— DIRECTIONS FOR THIS TASK —
Two lines in the data below mark the range: the one with "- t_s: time" and the one with "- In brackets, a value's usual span". Return both, along with every line between them, exactly.

— THE INPUT —

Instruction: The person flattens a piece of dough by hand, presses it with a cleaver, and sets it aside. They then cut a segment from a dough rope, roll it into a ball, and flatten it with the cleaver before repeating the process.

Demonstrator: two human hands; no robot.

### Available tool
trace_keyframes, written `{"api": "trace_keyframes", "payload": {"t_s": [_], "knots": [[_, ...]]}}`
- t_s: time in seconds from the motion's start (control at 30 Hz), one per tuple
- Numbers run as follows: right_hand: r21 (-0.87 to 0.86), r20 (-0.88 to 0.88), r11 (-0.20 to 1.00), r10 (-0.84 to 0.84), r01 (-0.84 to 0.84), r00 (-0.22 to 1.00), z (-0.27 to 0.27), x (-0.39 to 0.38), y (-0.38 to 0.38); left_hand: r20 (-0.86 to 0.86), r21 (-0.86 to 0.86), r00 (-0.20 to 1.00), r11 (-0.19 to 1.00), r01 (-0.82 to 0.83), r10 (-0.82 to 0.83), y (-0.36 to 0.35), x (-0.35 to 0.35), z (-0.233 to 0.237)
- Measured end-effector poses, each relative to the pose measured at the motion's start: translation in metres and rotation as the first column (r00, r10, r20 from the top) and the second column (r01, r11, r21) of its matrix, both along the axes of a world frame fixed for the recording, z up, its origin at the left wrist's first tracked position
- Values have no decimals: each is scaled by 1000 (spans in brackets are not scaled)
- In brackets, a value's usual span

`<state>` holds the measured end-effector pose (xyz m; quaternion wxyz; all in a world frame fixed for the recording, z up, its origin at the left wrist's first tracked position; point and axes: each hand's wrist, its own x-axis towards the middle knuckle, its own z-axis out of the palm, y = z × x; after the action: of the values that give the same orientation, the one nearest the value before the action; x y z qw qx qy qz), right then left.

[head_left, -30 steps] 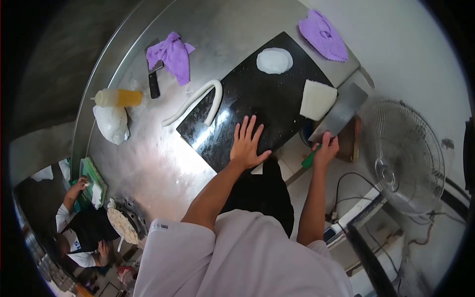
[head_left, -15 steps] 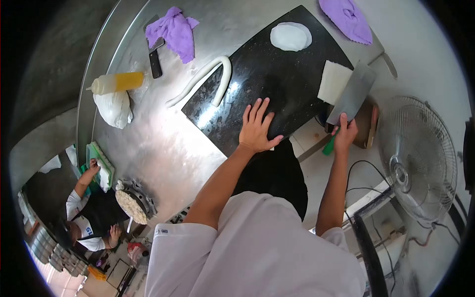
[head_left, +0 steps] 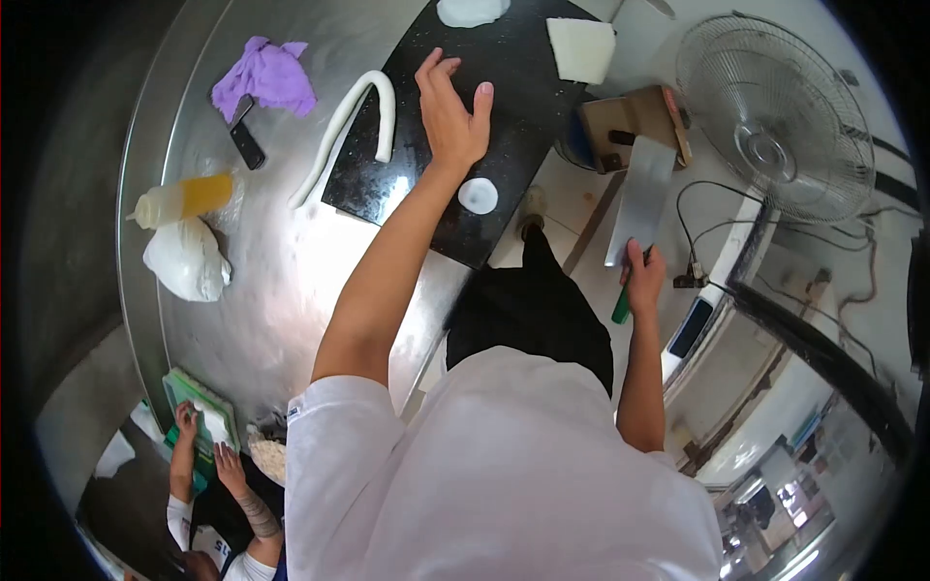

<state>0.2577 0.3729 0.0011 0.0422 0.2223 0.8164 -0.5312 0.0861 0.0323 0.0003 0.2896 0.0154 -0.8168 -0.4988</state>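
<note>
My left hand (head_left: 455, 121) hovers over the black board (head_left: 523, 87), fingers stretched and thumb apart, holding nothing. Close to its wrist lies a small round piece of white dough (head_left: 478, 196), near the board's front edge. To the left, a bent white dough rope (head_left: 384, 126) lies partly on the board and partly on the metal table. White flat dough rounds (head_left: 473, 10) sit at the board's far end. My right hand (head_left: 642, 278) is wrapped round the green handle of a broad-bladed cleaver (head_left: 641, 198), which is out beyond the board, blade pointing away from me.
A pale square pad (head_left: 581, 50) rests at the board's right edge. On the metal table (head_left: 281, 281) are a purple cloth (head_left: 263, 77), a black-handled knife (head_left: 247, 143), an oil bottle (head_left: 184, 200) and a white bag (head_left: 187, 259). A fan (head_left: 765, 126) stands right; a co-worker (head_left: 228, 504) works lower left.
My left hand has lifted and moved forward over the board, uncovering the small dough round. My right hand has drawn the cleaver back from beside the pad. The whole view has shifted.
</note>
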Motion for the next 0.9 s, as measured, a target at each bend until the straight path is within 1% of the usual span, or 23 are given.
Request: {"api": "trace_keyframes", "payload": {"t_s": [0.07,0.1,0.13,0.2,0.23,0.27,0.3,0.33,0.37,0.4,0.43,0.47,0.5,0.53,0.57,0.6,0.63,0.67,0.7,0.73,0.8,0.87,0.9], "knots": [[31,59,999,14,-16,998,-1,23,3,57,-270,987,954,-132,153,26,16,3],[22,105,1000,-2,0,994,-7,33,8,65,-380,995,924,-49,80,33,37,-15],[20,106,1000,-18,16,994,-8,43,7,66,-381,996,924,-34,63,37,53,-28],[132,175,981,119,-143,977,-12,37,6,215,-542,977,830,134,-18,39,58,-40],[145,213,967,178,-211,961,-23,33,8,164,-402,986,914,57,11,27,51,-44],[139,203,966,190,-220,961,-27,25,3,163,40,986,998,-38,31,17,34,-56],[166,102,919,346,-359,933,-32,7,-10,167,198,981,971,-133,101,5,23,-41],[198,19,858,480,-474,877,-32,-3,-31,197,342,969,916,-212,151,-5,23,-28],[60,79,833,545,-550,834,-32,-12,-47,203,321,969,925,-204,143,-9,31,-17],[-77,121,787,617,-612,778,-26,-32,-65,195,166,970,970,-175,142,-12,38,-9],[-86,109,788,615,-609,781,-36,-46,-78,181,9,973,989,-146,142,-12,42,0],[-26,85,680,732,-733,676,-49,-58,-89,145,-224,981,970,-97,131,-6,55,-15],[36,73,551,830,-834,552,-57,-66,-99,224,-356,972,934,18,67,5,73,-22],[24,64,554,830,-832,555,-55,-69,-107,498,-526,865,814,247,60,11,92,-31],[158,143,498,843,-852,519,-45,-70,-114,574,-562,816,759,330,70,11,104,-33],[292,226,423,841,-858,491,-30,-78,-119,638,-584,766,700,410,84,10,99,-35],[273,324,417,809,-867,491,1,-86,-122,641,-583,764,699,415,81,13,82,-36],[238,345,417,808,-877,477,-2,-79,-121,632,-629,767,654,421,115,15,82,-34],[237,339,434,801,-869,493,-6,-73,-121,620,-676,770,601,427,150,15,83,-31],[268,312,455,793,-849,523,-12,-86,-122,620,-679,770,595,430,151,15,70,-30],[294,273,475,790,-830,549,-21,-97,-123,665,-652,738,574,496,118,15,59,-28],[318,245,491,784,-811,570,-25,-98,-122,656,-661,745,567,491,119,14,47,-29],[333,213,494,791,-803,574,-24,-108,-123,616,-668,783,587,457,91,12,38,-32]]}}
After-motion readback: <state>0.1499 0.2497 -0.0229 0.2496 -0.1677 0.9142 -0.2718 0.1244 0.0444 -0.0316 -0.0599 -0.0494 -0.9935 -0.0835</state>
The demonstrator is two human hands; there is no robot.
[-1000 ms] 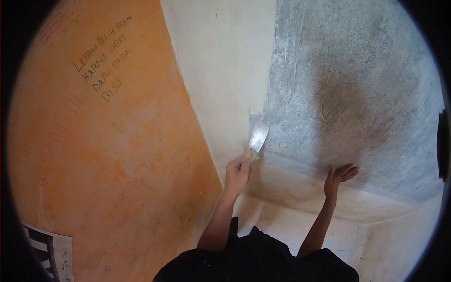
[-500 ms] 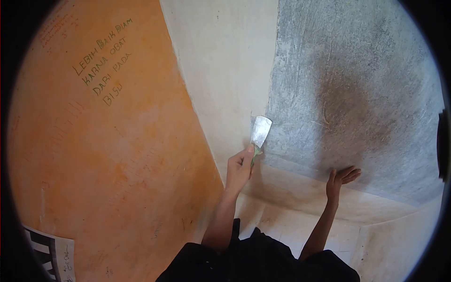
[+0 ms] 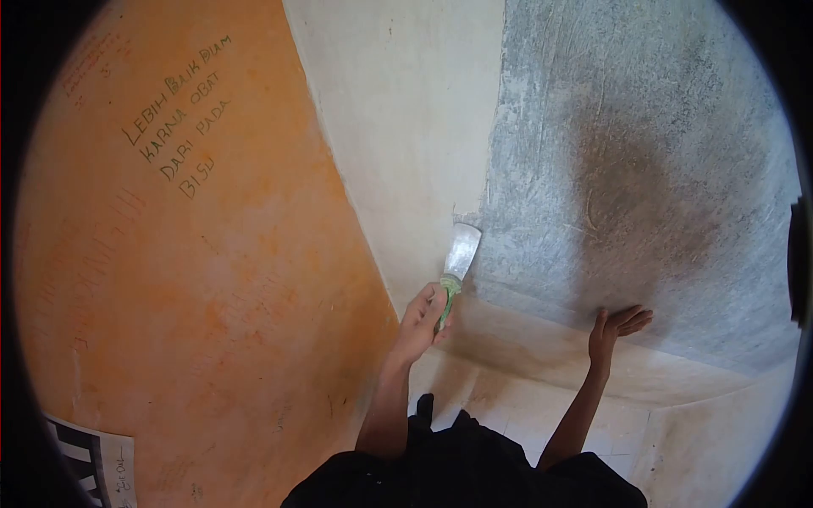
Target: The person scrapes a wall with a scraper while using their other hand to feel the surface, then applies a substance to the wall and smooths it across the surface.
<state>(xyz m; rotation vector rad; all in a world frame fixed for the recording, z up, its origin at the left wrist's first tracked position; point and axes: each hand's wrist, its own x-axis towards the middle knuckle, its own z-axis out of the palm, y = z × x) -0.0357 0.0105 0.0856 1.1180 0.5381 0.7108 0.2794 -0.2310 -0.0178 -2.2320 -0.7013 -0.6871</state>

— EXERCISE RESPONSE —
- t_s: time in seconds from the motion's start (control at 30 Hz), one per tuple
- Numbers run as follows: right_hand: r21 (-0.87 to 0.86), r20 (-0.88 to 0.88), r11 (-0.20 to 1.00), r10 (-0.84 to 0.84), r01 (-0.84 to 0.84), r00 (-0.22 to 1.00), z (-0.27 to 0.27), x (-0.39 to 0.38), y (-0.38 to 0.38); left_hand: r20 (-0.86 to 0.86), r21 (-0.86 to 0.86), r00 (-0.20 to 1.00), r11 (-0.19 to 1.00), r01 (-0.82 to 0.83), r10 (-0.82 to 0.83), y (-0.36 to 0.35), x (-0.35 to 0.35), z (-0.233 to 0.237)
- Measured end-effector poses, each relative to the pose measured at the motion's start: translation in metres and rotation as the first column (r00, r10, r20 from the top) and the second column (r01, r11, r21) of its matrix, both along the axes of a world frame fixed for the recording, z up, its origin at the left wrist's first tracked position
- Values have no decimals: each is scaled by 1000 (spans in brackets are not scaled)
- In brackets, a value's usual span

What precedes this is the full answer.